Carnival Corporation said a social engineering attack on April 14 exposed personal data tied to just under six million people, and the cruise giant began sending direct notices to affected customers on Wednesday. The company said the breach involved names, addresses, email addresses, phone numbers, dates of birth and state identification numbers.
The disclosure marks a sharp turn from Carnival’s earlier position on the incident. At the time of the attack, the company acknowledged a phishing attempt against an employee but did not say whether any data had been accessed or stolen. Now it says the compromise reached far enough to trigger notifications and two years of free credit monitoring through TransUnion.

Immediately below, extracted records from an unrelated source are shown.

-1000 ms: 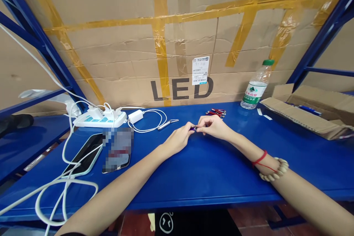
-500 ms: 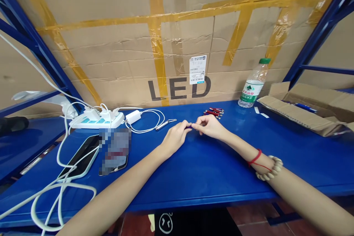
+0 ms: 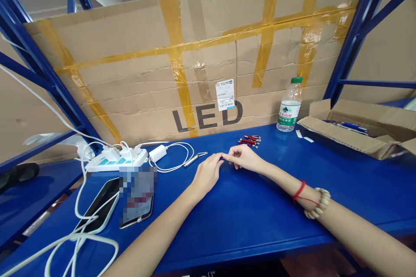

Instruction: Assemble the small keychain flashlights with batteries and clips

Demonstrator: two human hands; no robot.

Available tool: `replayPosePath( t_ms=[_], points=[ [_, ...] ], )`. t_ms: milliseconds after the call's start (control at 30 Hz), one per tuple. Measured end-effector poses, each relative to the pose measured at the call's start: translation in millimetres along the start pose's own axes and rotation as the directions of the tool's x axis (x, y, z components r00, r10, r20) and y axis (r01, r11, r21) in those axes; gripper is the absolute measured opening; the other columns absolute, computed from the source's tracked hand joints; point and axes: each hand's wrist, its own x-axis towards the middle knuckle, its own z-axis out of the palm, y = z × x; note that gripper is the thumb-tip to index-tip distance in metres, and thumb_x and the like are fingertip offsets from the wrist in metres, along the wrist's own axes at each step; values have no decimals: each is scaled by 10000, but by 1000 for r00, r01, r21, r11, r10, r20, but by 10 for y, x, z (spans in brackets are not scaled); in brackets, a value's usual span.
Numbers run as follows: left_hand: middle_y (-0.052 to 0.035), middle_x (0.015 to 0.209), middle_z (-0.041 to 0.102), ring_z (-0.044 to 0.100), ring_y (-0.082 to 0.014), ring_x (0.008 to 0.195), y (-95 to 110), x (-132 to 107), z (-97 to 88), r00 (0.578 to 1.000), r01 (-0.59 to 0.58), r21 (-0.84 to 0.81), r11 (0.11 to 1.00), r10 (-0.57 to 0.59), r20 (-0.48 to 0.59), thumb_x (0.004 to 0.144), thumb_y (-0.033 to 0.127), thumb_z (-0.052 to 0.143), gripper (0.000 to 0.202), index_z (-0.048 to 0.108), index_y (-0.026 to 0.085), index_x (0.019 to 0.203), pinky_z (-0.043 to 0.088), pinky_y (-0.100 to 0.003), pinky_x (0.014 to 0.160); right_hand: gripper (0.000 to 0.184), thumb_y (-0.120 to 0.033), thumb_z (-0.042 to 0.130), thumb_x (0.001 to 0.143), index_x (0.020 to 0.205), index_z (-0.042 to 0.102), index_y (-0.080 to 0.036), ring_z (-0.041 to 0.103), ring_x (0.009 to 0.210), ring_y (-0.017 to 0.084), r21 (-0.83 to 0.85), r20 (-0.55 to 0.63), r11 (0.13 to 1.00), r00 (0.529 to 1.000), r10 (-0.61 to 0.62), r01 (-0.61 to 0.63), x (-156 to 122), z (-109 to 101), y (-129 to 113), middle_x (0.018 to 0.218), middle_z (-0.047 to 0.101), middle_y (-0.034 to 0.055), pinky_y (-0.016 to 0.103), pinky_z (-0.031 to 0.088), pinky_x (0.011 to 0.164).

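Observation:
My left hand (image 3: 207,172) and my right hand (image 3: 244,158) meet fingertip to fingertip over the middle of the blue shelf (image 3: 253,207). Both pinch a small dark purple pen-like item (image 3: 222,156), mostly hidden by the fingers. Just behind my right hand lies a little pile of red pens (image 3: 249,140). A silver pen-shaped piece (image 3: 195,158) lies to the left of my left hand. My right wrist carries a red string and a bead bracelet.
A white power strip (image 3: 112,159) with chargers and looping cables sits at the left, with two phones (image 3: 112,199) in front of it. A water bottle (image 3: 289,104) stands at the back right beside an open cardboard box (image 3: 360,132). A taped cardboard sheet marked LED forms the back wall.
The camera has tilted upward, so everything sits lower in view. My hands stay together on the small item, with the fingers slightly rearranged.

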Motion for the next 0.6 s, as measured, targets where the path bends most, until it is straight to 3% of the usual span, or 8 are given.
replayPosePath(
  t_ms=[233, 333, 433, 600],
  points=[
    [-59, 1032, 638, 614, -188, 940, 28, -1, -23, 997, 76, 74, 994, -75, -10, 916, 140, 365, 218, 511, 194, 1068, 492, -297, 782, 323, -458, 625, 727, 609, 577, -162, 508, 371, 77, -130, -8, 989, 997, -78, 77, -13, -17, -2, 500, 565, -30, 187, 374, 409],
    [-42, 945, 645, 625, -173, 849, 45, -7, -52, 994, 108, 92, 990, -108, -8, 921, 142, 337, 215, 512, 199, 1031, 484, -271, 721, 244, -424, 630, 730, 817, 645, -197, 518, 393, 65, -173, -61, 979, 991, -117, 105, -23, -38, -8, 638, 616, -31, 186, 375, 423],
    [-32, 868, 638, 622, -165, 781, 54, -19, -68, 991, 133, 94, 987, -133, -5, 929, 152, 300, 218, 502, 199, 997, 468, -253, 670, 319, -399, 628, 734, 997, 632, -218, 527, 418, 60, -179, -113, 975, 982, -154, 133, -24, -36, -16, 771, 632, -10, 196, 399, 439],
    [-31, 821, 621, 613, -173, 756, 43, -28, -54, 991, 132, 74, 989, -132, -3, 930, 177, 266, 229, 494, 201, 924, 448, -255, 650, 317, -457, 621, 730, 848, 706, -175, 535, 416, 63, -144, -94, 971, 974, -207, 192, -12, 22, -37, 843, 634, 48, 220, 423, 432]
  ],
)
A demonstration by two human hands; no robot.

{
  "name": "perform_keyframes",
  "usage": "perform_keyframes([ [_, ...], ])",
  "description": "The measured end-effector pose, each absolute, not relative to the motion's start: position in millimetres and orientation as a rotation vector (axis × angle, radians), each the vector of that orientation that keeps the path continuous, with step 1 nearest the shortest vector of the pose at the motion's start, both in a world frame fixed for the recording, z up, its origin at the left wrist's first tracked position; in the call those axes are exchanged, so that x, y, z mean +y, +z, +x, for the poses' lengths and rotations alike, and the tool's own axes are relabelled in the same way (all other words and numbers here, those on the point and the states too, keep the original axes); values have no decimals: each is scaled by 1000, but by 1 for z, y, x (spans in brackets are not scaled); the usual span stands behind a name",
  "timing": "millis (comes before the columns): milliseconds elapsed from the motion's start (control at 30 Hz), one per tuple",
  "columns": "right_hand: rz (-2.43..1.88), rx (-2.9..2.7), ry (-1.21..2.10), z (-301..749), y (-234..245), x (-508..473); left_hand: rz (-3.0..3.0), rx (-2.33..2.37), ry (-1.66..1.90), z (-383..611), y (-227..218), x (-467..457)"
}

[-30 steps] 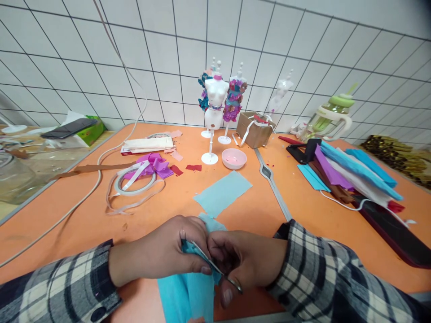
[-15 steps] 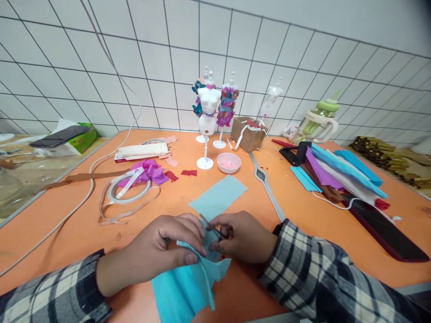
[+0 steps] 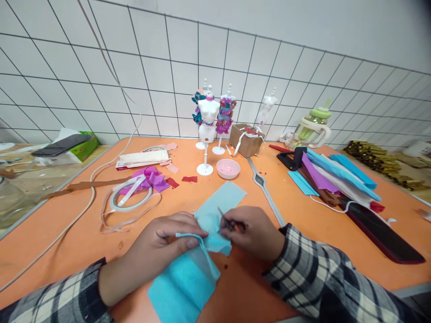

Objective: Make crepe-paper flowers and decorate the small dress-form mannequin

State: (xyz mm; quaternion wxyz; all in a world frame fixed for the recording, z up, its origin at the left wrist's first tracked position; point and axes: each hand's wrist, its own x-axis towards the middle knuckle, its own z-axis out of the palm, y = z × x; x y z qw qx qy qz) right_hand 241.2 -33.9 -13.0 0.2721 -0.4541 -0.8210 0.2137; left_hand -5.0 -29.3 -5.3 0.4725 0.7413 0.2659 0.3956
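My left hand (image 3: 158, 244) pinches a folded sheet of turquoise crepe paper (image 3: 185, 287) between thumb and fingers, near the table's front. The sheet hangs towards me, with a fold raised beside my thumb. In my right hand (image 3: 254, 231) is a small pair of scissors (image 3: 222, 216), its dark tips pointing up and left; the handles are mostly hidden by my fingers. Between the hands lies a paler blue paper strip (image 3: 220, 199) that runs away from me. Its near end is crumpled beside my right fingers.
White mannequin stands (image 3: 208, 114), a pink bowl (image 3: 228, 168) and a cardboard box (image 3: 247, 140) stand at the back. Left are a tape roll (image 3: 116, 204) and purple paper (image 3: 155, 180). Right are folded coloured papers (image 3: 340, 172), a dark phone (image 3: 380, 231) and a bottle (image 3: 311, 128).
My right hand with the scissors has moved slightly right, away from my left fingers. A blue paper piece between the hands now lies spread to the right. My left hand keeps its pinch.
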Motion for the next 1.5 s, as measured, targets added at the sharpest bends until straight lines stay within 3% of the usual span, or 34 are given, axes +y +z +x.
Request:
perform_keyframes([
  [167,-1497,-2162,73,271,-10,-4,1849,788,1032,-4,-6,-26],
  [700,-1656,-2337,-214,288,-23,31,1895,1018,879,-2,-12,-22],
  [900,-1434,-2450,-24,275,-15,14,1960,934,724,-1,-11,-26],
  [1133,-1762,-2438,-40,272,-13,16,1986,823,702,0,-14,-28],
  [1367,-1691,-2262,49,269,-16,12,1954,909,683,0,-13,-27],
  [1500,-1454,-2058,519,256,-12,-4,1759,1039,806,2,-14,-28],
])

Carnival, the world’s largest cruise operator, confirmed the breach after hacking crew ShinyHunters claimed to have stolen millions of customer records and said it had lifted terabytes of company data. The filing with the Maine attorney general’s office put the number of affected individuals at just under six million, while the Have I Been Pwned database had previously listed 8.7 million records, leaving a gap between the company’s count and the broader tally that has circulated online.
The scale matters because the exposed information goes beyond basic contact data and includes state identification numbers, which can be used in identity fraud if paired with other personal details. Carnival said a thorough and time-consuming analysis of the impacted data led to the confirmation of what was taken, but it did not say whether any of that material was published, sold or otherwise traded after the intrusion.
That unanswered question is the one that matters most now. Carnival said it has taken steps to further safeguard its systems, including enhancing security and monitoring controls, but the breach’s full downstream impact will depend on whether the stolen material ever leaves the hands of the attackers and how many of the nearly six million affected people face follow-on fraud.